▶ WORK ITEM: Among the lines below, keep only those from the one containing "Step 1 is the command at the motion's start" through the one containing "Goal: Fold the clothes", and reproduce them exactly.
AVAILABLE DATA START
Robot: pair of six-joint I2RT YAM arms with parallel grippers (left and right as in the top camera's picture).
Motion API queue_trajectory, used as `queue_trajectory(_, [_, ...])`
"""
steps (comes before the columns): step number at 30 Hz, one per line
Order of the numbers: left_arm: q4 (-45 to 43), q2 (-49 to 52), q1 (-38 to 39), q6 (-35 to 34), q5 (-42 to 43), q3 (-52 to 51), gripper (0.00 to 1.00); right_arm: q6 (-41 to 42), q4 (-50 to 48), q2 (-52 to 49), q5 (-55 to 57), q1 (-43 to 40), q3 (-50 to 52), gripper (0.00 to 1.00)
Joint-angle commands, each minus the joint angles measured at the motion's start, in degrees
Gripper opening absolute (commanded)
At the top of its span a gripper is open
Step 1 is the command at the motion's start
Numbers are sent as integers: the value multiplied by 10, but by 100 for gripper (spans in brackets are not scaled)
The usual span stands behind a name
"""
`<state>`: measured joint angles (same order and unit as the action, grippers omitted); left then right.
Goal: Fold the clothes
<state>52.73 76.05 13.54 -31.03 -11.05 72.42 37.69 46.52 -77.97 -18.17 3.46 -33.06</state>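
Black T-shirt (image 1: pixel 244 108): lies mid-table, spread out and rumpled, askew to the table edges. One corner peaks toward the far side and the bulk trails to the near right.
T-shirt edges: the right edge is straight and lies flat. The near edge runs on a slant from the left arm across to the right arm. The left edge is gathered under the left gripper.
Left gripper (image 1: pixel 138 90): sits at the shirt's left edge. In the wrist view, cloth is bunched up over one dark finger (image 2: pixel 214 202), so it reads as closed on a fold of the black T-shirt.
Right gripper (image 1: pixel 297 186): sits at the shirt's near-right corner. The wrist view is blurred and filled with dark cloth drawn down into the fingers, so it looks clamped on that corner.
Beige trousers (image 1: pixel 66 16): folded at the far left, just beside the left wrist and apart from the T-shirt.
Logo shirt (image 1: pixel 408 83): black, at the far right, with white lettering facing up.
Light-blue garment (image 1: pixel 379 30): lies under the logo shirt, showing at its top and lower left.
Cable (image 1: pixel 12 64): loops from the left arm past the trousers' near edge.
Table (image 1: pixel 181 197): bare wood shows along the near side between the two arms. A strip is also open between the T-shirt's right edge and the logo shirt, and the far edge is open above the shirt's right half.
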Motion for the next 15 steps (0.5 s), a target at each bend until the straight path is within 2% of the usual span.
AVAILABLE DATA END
▶ EXPECTED ANSWER:
Step 1 is the command at the motion's start
Numbers are sent as integers: the value multiplied by 10, but by 100 for gripper (spans in brackets are not scaled)
The usual span stands behind a name
"""
`<state>`: measured joint angles (same order and unit as the action, grippers omitted); left then right.
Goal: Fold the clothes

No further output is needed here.